Schematic of physiological and transcriptional states of T. pseudonana during diurnal growth. Pathways and functions associated with each state are highlighted. (A) Dawn following 12 h of darkness. (B) Dusk following 12 h of light. (C) Exponential growth in replete nutrients. (D) Stationary phase and nutrient depletion. Those pathways highlighted in red contain genes significantly up-regulated, those in blue contain genes significantly down-regulated, and those in black do not display conditional associations. The association of putative transcription factors (TFs) with each state is depicted in pie charts whose sizes are proportional to the total number of associations detected. TFs that were significantly enriched under a condition are marked with an asterisk.

Fig. 3.

Genes with putative light-sensing and signaling functions differentially expressed between dark:light and exponential:stationary conditions. (A) The expression patterns of light-sensing and signaling genes during diurnal growth. Genes are in rows and growth time points are in columns. Yellow and blue cells show higher and lower expression ratios during the experiment. Only genes with gene/condition associations by ANOVA at P < 0.01 or higher are shown (aqua boxes). See Fig. S9 for expression of all known photoreceptors.
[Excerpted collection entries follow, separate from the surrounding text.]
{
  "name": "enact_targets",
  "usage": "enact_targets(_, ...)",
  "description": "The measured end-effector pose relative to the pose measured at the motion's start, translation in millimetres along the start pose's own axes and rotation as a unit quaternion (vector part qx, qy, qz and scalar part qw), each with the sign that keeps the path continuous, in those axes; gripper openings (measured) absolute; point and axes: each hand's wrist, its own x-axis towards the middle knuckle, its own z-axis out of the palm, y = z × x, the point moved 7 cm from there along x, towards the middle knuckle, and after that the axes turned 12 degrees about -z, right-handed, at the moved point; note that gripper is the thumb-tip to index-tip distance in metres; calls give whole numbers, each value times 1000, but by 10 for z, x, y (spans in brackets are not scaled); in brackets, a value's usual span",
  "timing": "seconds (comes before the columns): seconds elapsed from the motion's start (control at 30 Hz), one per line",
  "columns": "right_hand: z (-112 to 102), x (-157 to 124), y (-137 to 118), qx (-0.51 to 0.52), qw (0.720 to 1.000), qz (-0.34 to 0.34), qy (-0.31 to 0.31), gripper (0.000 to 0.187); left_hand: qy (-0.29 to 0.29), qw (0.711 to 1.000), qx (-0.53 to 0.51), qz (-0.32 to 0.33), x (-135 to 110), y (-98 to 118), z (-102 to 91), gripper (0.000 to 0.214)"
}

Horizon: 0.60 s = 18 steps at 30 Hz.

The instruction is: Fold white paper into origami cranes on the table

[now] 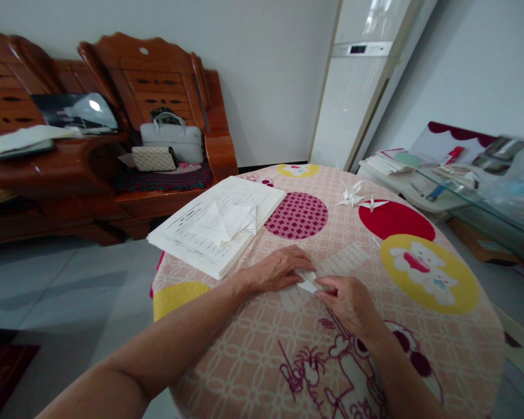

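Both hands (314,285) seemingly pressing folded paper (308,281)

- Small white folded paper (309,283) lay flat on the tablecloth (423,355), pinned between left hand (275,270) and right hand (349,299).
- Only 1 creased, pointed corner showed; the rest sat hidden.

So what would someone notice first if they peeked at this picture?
Probably the bright round tablecloth with red and yellow circles, filling the middle. At its centre the left hand and right hand meet on a small folded white paper. Farther back sit white paper cranes beside the red circle, with a stack of papers at the left edge.
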Motion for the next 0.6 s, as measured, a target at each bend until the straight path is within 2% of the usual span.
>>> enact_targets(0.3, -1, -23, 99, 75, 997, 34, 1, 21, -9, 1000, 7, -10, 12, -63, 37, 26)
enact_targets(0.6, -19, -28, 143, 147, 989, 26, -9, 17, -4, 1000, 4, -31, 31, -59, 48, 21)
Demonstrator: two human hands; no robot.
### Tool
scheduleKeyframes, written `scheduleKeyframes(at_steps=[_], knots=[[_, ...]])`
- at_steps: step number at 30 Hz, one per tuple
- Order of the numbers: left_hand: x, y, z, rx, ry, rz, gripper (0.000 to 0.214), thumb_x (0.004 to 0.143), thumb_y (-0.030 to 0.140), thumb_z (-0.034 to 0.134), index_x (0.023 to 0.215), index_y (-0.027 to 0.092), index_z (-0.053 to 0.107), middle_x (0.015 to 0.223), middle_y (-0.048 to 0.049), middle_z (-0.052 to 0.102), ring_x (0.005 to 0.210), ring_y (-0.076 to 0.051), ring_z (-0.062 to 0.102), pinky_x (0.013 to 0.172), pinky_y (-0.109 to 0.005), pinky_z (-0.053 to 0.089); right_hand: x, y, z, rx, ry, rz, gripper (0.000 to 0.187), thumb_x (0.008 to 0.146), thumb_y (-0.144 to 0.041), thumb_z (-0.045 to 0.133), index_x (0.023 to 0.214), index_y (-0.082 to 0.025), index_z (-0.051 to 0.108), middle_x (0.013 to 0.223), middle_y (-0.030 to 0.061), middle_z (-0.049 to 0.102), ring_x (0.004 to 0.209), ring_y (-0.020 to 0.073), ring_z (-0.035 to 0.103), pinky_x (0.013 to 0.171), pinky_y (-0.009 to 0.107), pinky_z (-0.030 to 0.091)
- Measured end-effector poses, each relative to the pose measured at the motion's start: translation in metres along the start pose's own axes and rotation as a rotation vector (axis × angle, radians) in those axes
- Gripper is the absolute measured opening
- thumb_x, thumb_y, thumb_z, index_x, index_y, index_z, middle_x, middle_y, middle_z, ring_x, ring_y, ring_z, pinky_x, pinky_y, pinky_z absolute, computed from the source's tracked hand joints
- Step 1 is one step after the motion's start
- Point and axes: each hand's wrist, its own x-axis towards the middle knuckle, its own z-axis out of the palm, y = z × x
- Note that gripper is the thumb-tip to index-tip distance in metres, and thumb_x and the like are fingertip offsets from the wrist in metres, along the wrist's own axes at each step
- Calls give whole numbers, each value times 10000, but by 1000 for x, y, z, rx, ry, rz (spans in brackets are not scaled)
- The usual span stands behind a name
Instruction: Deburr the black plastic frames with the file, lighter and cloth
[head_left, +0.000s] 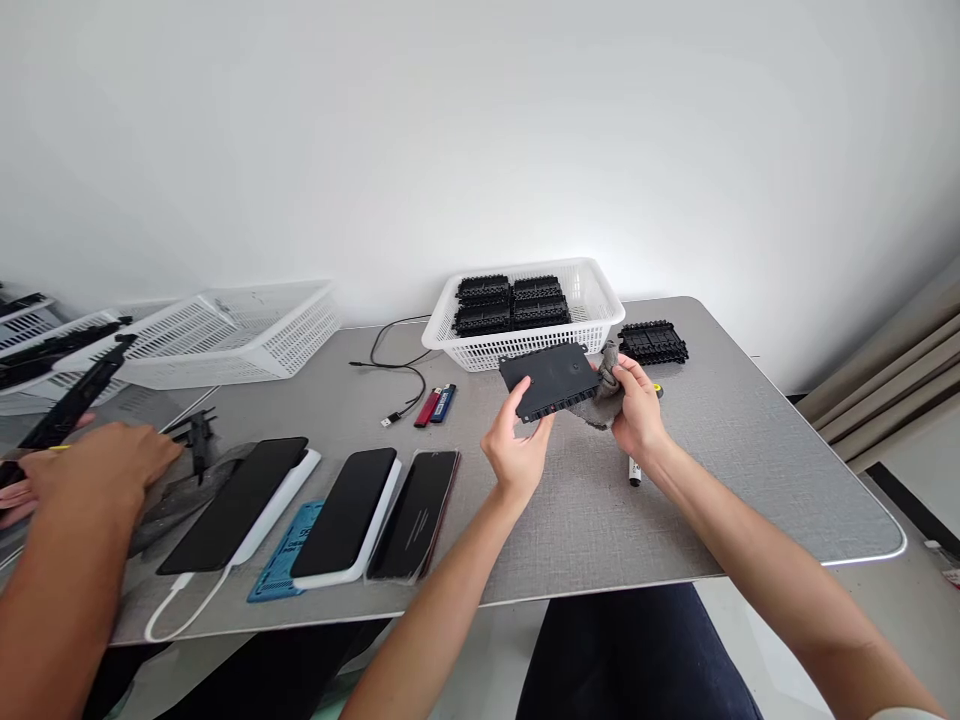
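My left hand [517, 450] grips a flat black plastic panel [559, 378] by its near left side, thumb on the upper face. The panel is tilted above the table, with toothed clips along its near edge. Bunched in my right hand [639, 408] is a grey cloth [609, 385], which touches the panel's right end and hangs partly beneath it. Behind the panel stands a white basket [517, 352] holding several stacks of similar black parts [540, 312]. A further stack of black parts [654, 342] lies on the table just beyond my right hand.
Left of me lie three phones [349, 510], a blue mat [281, 560], two lighters [435, 406] and a black USB cable [411, 370]. A marker [634, 470] is under my right wrist. A co-worker's arm [82, 510] reaches in at the far left, near another white basket [270, 340].
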Motion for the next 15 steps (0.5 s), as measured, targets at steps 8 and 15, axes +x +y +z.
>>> scheduleKeyframes(at_steps=[8, 15], knots=[[-2, 3, 2, -40, 54, -57, 469, 761, 285, 731, 1211, 195, 635, 1068, -88, 732, 896, -215, 714, 778, -329, 583, 4, 0, -3, 22, -31, -26, 206, 680, -250, 682, 859, -246, 580, 773, -42, 692, 704, 144, 650, 633, 268, 499], [3, 7, -1, -105, 91, -149, 505, 755, 309, 734, 1232, 191, 619, 1052, -77, 736, 844, -197, 712, 775, -321, 579, 8, 1, -8, -83, 143, 9, 188, 715, -244, 618, 872, -253, 515, 704, -45, 662, 614, 155, 647, 571, 284, 507]])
The multicolored bar indicates the following classes of genes: blue, putative photoreceptors and photolyases and green, PAS/PAC domain-containing genes. (B) Model for putative light-sensitive regulation of cell states by photoreceptors. Cellular states (interior labels) are hypothetically driven by the sensory and regulatory activities of differentially expressed photoreceptors (purple text).

Fig. 4.

Inferred gene regulatory relationships. Shown are potential transcriptional activation pathways that were consistent with all published T. pseudonana microarray data and known conserved transcription factor-DNA binding sequence motifs for five major TF families. (A) Transcription factors (TFs, colored triangles) are proposed as candidate regulators of target genes (circles) if: (i) the TF and its target genes were highly correlated in expression changes over multiple array experiments (bootstrap P < 0.025); (ii) the upstream region of each target gene contains at least one potential DNA binding site that matches a conserved DNA-binding motif for the TF family (motif P < 1 × 10⁻⁴); and (iii) the target genes are enriched in putative TF-DNA binding sites, compared with all genes (hypergeometric P < 0.05). Gray circles represent target genes that were not statistically associated with diel states. (B) Putative DNA-binding motifs for conserved TF families in higher plants. Dashed arrows denote possible inversions in the heat-shock element for this family of transcription factors. Functional enrichment analysis of TF-gene clusters is provided in Dataset S4.